Every line below must be given again exactly.

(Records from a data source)
[Start of Attachment]

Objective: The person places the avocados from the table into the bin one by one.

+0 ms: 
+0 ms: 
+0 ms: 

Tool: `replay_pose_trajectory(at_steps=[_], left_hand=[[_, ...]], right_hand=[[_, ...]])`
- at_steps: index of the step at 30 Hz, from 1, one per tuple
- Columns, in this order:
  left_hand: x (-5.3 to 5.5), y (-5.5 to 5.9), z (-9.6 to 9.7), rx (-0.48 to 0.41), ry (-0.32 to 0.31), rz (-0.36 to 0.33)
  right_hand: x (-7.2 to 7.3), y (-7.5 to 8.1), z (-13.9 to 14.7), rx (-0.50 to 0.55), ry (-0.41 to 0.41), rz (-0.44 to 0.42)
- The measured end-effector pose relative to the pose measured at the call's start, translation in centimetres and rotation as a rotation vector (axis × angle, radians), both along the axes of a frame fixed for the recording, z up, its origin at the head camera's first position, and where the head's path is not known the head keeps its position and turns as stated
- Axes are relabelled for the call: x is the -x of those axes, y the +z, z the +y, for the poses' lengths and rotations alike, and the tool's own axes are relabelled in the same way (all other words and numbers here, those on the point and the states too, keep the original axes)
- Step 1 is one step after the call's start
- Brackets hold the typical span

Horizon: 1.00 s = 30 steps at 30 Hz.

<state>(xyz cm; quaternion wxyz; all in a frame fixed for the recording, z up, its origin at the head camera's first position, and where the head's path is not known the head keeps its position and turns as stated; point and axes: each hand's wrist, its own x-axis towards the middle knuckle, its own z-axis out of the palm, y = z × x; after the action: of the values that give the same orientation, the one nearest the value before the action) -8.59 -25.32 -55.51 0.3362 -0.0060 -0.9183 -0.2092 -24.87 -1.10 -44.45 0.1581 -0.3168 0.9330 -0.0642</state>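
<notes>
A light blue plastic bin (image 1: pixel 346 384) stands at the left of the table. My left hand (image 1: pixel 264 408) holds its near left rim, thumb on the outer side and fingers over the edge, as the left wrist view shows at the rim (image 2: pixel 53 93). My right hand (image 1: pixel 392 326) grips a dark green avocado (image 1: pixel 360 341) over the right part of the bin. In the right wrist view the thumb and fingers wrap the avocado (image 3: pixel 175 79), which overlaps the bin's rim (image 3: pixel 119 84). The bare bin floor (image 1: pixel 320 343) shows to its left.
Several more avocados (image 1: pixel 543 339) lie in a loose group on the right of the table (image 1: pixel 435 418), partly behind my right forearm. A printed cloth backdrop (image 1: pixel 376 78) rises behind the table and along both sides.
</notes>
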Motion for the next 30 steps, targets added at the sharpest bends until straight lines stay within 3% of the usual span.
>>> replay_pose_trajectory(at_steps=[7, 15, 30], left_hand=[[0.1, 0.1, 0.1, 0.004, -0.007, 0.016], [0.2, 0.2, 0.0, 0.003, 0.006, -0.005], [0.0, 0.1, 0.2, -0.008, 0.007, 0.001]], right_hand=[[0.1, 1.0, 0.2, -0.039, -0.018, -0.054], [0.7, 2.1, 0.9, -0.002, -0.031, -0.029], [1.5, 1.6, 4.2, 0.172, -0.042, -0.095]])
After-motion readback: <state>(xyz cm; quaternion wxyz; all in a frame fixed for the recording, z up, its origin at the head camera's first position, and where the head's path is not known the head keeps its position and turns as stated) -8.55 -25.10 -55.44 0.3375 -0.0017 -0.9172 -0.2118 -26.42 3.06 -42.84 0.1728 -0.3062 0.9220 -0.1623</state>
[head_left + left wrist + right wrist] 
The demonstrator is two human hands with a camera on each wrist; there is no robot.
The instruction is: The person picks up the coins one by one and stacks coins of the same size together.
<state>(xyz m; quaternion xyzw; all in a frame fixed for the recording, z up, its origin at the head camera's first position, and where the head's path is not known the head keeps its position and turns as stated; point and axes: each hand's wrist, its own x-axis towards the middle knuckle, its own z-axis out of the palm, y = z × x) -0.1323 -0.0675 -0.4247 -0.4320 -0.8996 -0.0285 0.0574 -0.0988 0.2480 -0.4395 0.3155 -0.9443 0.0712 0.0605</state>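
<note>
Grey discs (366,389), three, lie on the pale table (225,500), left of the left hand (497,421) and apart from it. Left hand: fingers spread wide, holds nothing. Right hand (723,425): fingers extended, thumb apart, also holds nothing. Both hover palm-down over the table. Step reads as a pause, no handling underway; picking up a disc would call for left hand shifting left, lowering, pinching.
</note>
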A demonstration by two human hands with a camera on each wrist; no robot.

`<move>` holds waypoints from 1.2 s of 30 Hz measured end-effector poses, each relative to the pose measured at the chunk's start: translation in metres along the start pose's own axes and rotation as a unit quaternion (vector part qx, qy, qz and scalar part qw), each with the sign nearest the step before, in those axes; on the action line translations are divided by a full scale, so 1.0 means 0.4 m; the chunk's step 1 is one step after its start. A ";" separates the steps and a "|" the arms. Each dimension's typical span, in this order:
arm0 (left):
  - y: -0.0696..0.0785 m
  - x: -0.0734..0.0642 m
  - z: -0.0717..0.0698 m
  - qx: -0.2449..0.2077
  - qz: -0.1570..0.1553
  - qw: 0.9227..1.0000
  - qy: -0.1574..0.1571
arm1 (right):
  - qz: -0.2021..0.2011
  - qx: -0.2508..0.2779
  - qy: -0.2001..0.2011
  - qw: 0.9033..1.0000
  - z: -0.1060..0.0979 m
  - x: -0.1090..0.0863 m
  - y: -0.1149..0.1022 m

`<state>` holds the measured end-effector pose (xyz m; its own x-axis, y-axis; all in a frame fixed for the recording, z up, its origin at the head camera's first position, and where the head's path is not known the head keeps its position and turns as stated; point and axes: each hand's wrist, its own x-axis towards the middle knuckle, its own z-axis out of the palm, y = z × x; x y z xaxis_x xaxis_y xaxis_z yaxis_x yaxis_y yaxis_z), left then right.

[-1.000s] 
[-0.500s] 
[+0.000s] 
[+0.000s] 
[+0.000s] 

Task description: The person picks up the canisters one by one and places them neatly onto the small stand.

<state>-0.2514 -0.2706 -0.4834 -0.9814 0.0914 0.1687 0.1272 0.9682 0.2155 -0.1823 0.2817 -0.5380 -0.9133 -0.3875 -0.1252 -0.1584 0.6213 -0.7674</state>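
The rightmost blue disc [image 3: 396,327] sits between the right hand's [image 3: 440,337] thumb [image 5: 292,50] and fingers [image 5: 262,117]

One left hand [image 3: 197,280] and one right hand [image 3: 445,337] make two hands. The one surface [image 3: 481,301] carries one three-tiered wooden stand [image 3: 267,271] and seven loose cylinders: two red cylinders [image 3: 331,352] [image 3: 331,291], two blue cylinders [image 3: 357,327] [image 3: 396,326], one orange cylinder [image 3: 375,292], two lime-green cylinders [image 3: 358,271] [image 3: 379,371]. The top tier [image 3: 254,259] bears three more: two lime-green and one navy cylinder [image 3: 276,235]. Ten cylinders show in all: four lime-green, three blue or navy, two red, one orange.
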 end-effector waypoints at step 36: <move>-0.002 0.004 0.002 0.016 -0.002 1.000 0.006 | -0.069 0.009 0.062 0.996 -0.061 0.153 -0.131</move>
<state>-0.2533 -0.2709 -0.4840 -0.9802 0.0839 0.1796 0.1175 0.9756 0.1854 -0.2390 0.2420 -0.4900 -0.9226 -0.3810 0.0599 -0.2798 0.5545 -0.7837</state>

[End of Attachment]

• SOLUTION TO THIS PROBLEM
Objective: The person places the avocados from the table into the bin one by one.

+0 ms: 
+0 ms: 
+0 ms: 

Tool: `replay_pose_trajectory(at_steps=[_], left_hand=[[_, ...]], right_hand=[[_, ...]])`
- at_steps: index of the step at 30 Hz, from 1, one per tuple
- Columns, in this order:
  left_hand: x (-5.3 to 5.5), y (-5.5 to 5.9), z (-9.6 to 9.7), rx (-0.48 to 0.41), ry (-0.32 to 0.31), rz (-0.36 to 0.33)
  right_hand: x (-7.2 to 7.3), y (-7.5 to 8.1), z (-13.9 to 14.7), rx (-0.50 to 0.55), ry (-0.41 to 0.41), rz (-0.44 to 0.42)
- The measured end-effector pose relative to the pose measured at the call's start, translation in centimetres and rotation as a rotation vector (axis × angle, radians), both along the axes of a frame fixed for the recording, z up, its origin at the head camera's first position, and where the head's path is not known the head keeps its position and turns as stated
- Axes are relabelled for the call: x is the -x of those axes, y the +z, z the +y, for the poses' lengths and rotations alike, and the tool's own axes are relabelled in the same way (all other words and numbers here, those on the point and the states too, keep the original axes)
- Step 1 is one step after the call's start
- Brackets hold the typical span

Horizon: 1.00 s = 30 steps at 30 Hz.

<state>(xyz cm; quaternion wxyz; all in a frame fixed for the recording, z up, its origin at the head camera's first position, and where the head's path is not known the head keeps its position and turns as stated; point and axes: each hand's wrist, its own x-axis towards the middle knuckle, its own z-axis out of the palm, y = z × x; after the action: of the values that give the same orientation, the one nearest the value before the action) -8.59 -25.32 -55.51 0.3362 -0.0060 -0.9183 -0.2092 -24.87 -1.10 -44.45 0.1581 -0.3168 0.9330 -0.0642</state>
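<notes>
A light blue plastic bin (image 1: pixel 346 384) stands at the left of the table. My left hand (image 1: pixel 264 408) holds its near left rim, thumb on the outer side and fingers over the edge, as the left wrist view shows at the rim (image 2: pixel 53 93). My right hand (image 1: pixel 392 326) grips a dark green avocado (image 1: pixel 360 341) over the right part of the bin. In the right wrist view the thumb and fingers wrap the avocado (image 3: pixel 175 79), which overlaps the bin's rim (image 3: pixel 119 84). The bare bin floor (image 1: pixel 320 343) shows to its left.
Several more avocados (image 1: pixel 543 339) lie in a loose group on the right of the table (image 1: pixel 435 418), partly behind my right forearm. A printed cloth backdrop (image 1: pixel 376 78) rises behind the table and along both sides.
</notes>
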Motion for the next 30 steps, targets added at the sharpest bends until straight lines stay within 3% of the usual span.
>>> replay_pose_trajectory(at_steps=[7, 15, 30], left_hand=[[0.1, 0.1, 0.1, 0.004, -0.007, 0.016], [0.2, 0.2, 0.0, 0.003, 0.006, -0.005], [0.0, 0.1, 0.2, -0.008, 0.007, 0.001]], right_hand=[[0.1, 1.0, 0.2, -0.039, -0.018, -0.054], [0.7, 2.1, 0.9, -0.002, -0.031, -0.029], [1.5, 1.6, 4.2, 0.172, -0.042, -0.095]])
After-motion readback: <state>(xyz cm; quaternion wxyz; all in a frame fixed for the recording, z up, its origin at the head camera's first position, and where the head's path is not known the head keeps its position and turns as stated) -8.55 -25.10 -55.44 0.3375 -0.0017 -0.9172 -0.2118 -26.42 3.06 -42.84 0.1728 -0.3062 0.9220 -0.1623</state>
[head_left + left wrist + right wrist] 
The demonstrator is two human hands with a camera on each wrist; there is no robot.
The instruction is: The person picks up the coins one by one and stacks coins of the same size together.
<state>(xyz m; quaternion xyzw; all in a frame fixed for the recording, z up, its origin at the head camera's first position, and where the head's path is not known the head keeps its position and turns as stated; point and axes: each hand's wrist, its own x-axis towards the middle knuckle, its own z-axis out of the palm, y = z × x) -0.1323 -0.0675 -0.4247 -0.4320 -0.8996 -0.0285 0.0574 -0.0988 0.2480 -0.4395 0.3155 -0.9443 0.0712 0.0605</state>
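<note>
Grey discs (366,389), three, lie on the pale table (225,500), left of the left hand (497,421) and apart from it. Left hand: fingers spread wide, holds nothing. Right hand (723,425): fingers extended, thumb apart, also holds nothing. Both hover palm-down over the table. Step reads as a pause, no handling underway; picking up a disc would call for left hand shifting left, lowering, pinching.
</note>
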A demonstration by two human hands with a camera on each wrist; no robot.

`<move>` holds waypoints from 1.2 s of 30 Hz measured end-effector poses, each relative to the pose measured at the chunk's start: translation in metres along the start pose's own axes and rotation as a unit quaternion (vector part qx, qy, qz and scalar part qw), each with the sign nearest the step before, in those axes; on the action line translations are divided by a full scale, so 1.0 means 0.4 m; the chunk's step 1 is one step after its start. A ";" separates the steps and a "|" the arms. Each dimension's typical span, in this order:
arm0 (left):
  - y: -0.0696..0.0785 m
  - x: -0.0734..0.0642 m
  - z: -0.0717..0.0698 m
  - qx: -0.2449..0.2077
  - qz: -0.1570..0.1553
  - qw: 0.9227..1.0000
  - qy: -0.1574..0.1571
arm1 (right):
  - qz: -0.2021..0.2011
  - qx: -0.2508..0.2779
  - qy: -0.2001..0.2011
  - qw: 0.9033..1.0000
  - z: -0.1060..0.0979 m
  - x: -0.1090..0.0863 m
  - y: -0.1149..0.1022 m

`<state>` holds the measured end-effector pose (xyz m; its own x-axis, y-axis; all in a frame fixed for the recording, z up, its origin at the head camera's first position, and where the head's path is not known the head keeps its position and turns as stated; point and axes: each hand's wrist, its own x-axis towards the middle knuckle, its own z-axis out of the palm, y = z × x; x y z xaxis_x xaxis_y xaxis_z yaxis_x yaxis_y yaxis_z), left then right.

[-1.000s] 
[-0.500s] 
[+0.000s] 
[+0.000s] 
[+0.000s] 

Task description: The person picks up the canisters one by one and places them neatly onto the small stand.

<state>-0.2514 -0.2706 -0.4834 -0.9814 0.0914 0.1687 0.1272 0.9682 0.2155 -0.1823 0.2817 -0.5380 -0.9133 -0.3875 -0.1252 -0.1584 0.6213 -0.7674</state>
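The rightmost blue disc [image 3: 396,327] sits between the right hand's [image 3: 440,337] thumb [image 5: 292,50] and fingers [image 5: 262,117]

One left hand [image 3: 197,280] and one right hand [image 3: 445,337] make two hands. The one surface [image 3: 481,301] carries one three-tiered wooden stand [image 3: 267,271] and seven loose cylinders: two red cylinders [image 3: 331,352] [image 3: 331,291], two blue cylinders [image 3: 357,327] [image 3: 396,326], one orange cylinder [image 3: 375,292], two lime-green cylinders [image 3: 358,271] [image 3: 379,371]. The top tier [image 3: 254,259] bears three more: two lime-green and one navy cylinder [image 3: 276,235]. Ten cylinders show in all: four lime-green, three blue or navy, two red, one orange.
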 end-effector waypoints at step 36: <move>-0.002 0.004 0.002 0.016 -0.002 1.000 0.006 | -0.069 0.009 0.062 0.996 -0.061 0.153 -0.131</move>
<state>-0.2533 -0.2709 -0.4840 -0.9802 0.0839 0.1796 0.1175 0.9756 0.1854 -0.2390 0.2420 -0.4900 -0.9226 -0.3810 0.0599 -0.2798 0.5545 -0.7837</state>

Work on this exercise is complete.